Few bothered to read the code in the years following its adoption and virtually nobody gave any serious thought to its provisions. Recently, however, the legislature has displayed a heightened consciousness of the ethics question and many lawmakers – particularly of the new breed – are trying to come to grips with it, although at the risk of provoking many of their older colleagues.


Tom LaPointe has wrestled with his conscience over the thorny issue of conflict. His wife, Claire, is a social worker with the state department of health and welfare. When the Part I budget came up for a vote in the House, LaPointe asked to be excused on grounds of a potential conflict; he would, in effect, be approving his own wife's salary.


"Everybody thought I was crazy," recalls LaPointe.


Unfortunately, the citizen legislature tends to resent such individual displays of conscience, regarding them as self-serving and reflecting unfavorably upon the integrity of the legislature as a whole. There have been instances in which one chamber or the other has become prickly over such requests and refused to allow a member to excuse himself from voting on grounds of potential conflict.


There are signs – the highly-publicized Sewall case being only one – that the legislature is giving more serious thought to the question of ethics, a matter almost never raised in the past.


The fact that it is being mooted at all represents significant change. Ten years ago, it simply would never have occurred to a legislator whose wife was on the state payroll to excuse himself from voting on the state budget.

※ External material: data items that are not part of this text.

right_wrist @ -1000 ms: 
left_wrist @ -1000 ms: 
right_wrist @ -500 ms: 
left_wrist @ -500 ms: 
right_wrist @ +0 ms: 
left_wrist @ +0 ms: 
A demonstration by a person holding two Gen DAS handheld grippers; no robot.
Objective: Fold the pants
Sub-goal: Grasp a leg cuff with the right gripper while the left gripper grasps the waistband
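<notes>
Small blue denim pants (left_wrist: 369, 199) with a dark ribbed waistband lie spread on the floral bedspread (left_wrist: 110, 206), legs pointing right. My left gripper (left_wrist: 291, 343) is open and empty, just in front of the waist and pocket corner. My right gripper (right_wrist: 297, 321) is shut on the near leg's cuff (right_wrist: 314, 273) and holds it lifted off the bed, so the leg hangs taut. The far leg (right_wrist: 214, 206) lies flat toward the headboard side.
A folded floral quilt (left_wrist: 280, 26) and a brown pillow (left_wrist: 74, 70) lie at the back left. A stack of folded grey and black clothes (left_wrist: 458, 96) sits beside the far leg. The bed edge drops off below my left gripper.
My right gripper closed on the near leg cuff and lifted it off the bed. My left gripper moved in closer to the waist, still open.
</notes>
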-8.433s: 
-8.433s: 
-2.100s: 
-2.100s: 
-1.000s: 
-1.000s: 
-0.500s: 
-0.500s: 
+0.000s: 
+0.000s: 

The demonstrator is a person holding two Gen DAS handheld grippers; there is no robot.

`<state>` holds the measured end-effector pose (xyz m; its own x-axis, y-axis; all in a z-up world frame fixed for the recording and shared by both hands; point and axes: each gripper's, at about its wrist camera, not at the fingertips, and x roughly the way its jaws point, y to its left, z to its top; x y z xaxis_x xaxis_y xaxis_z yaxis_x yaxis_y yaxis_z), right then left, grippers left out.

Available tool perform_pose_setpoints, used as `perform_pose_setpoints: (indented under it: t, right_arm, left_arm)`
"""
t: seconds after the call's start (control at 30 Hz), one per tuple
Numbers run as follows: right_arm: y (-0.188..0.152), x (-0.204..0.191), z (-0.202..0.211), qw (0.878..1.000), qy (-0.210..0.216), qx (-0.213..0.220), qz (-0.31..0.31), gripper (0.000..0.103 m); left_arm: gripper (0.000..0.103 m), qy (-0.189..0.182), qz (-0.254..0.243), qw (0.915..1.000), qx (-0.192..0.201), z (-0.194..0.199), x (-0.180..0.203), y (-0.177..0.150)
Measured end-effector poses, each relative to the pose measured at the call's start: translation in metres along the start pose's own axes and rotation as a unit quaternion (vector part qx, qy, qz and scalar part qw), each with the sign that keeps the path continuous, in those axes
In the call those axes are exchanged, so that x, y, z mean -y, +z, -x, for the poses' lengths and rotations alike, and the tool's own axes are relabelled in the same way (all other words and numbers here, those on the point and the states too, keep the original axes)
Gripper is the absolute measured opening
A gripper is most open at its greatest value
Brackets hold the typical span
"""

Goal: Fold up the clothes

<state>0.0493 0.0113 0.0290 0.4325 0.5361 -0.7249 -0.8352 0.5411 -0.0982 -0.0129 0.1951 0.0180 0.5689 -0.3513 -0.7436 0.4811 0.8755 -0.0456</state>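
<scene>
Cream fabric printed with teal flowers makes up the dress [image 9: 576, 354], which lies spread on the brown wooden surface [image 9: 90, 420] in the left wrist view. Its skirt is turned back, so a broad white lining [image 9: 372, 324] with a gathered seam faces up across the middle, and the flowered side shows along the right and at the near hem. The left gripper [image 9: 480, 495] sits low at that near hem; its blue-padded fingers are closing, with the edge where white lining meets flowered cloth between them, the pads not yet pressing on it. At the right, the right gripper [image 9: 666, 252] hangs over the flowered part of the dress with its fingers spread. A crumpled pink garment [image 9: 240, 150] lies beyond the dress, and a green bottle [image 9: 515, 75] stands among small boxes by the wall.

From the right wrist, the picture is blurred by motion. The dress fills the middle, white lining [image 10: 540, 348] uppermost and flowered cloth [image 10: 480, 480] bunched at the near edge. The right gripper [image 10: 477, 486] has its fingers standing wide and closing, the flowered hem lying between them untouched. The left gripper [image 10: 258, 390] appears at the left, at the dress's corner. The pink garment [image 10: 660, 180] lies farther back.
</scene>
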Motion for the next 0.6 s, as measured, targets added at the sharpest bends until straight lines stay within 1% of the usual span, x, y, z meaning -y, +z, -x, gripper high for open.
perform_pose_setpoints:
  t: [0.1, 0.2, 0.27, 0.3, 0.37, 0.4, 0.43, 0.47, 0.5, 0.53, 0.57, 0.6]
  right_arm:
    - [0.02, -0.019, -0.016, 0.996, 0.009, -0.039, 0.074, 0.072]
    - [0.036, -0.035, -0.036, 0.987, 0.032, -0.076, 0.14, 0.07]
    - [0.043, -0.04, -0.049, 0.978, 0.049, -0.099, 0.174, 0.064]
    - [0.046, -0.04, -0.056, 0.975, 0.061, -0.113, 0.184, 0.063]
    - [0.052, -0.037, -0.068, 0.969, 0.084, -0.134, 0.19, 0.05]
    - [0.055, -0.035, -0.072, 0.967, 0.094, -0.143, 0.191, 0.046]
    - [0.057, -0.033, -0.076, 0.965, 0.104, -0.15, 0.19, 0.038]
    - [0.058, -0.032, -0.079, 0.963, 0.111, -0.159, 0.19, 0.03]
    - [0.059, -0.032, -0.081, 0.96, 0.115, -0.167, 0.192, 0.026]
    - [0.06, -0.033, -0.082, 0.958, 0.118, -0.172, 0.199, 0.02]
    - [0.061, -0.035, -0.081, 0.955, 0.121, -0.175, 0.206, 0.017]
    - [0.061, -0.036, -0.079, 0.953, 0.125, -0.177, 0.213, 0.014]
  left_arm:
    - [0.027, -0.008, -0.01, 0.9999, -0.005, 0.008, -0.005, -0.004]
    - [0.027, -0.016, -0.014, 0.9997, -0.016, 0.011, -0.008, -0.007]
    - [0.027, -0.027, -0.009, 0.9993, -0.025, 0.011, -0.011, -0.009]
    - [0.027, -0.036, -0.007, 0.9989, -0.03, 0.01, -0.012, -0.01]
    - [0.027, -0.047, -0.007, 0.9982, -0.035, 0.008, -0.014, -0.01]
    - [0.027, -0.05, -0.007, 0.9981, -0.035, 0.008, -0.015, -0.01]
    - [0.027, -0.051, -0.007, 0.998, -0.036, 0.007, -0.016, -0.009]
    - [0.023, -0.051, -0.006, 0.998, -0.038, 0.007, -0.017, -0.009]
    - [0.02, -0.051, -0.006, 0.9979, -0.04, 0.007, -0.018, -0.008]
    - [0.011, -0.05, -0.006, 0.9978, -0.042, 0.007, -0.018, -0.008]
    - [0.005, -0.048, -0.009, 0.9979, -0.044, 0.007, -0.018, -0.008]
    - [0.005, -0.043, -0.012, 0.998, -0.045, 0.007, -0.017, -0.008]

These, then, are some of the elements of change in the Maine Legislature:


A lessening of corporate influence. Emergence of "people's lobbies."


A more enlightened attitude toward salaries and staff assistance.


Opening of the legislative ranks to more working people, women and young people.


Mostly, however, it is the development of a healthy two-party system in Maine which has had the greatest effect on the legislature. The exercise of raw partisan muscle is no longer feasible, and the art of politics therefore has taken on a subtler, healthier meaning.


Ed Muskie would scarcely recognize the arena he helped open up for Tom LaPointe and his colleagues.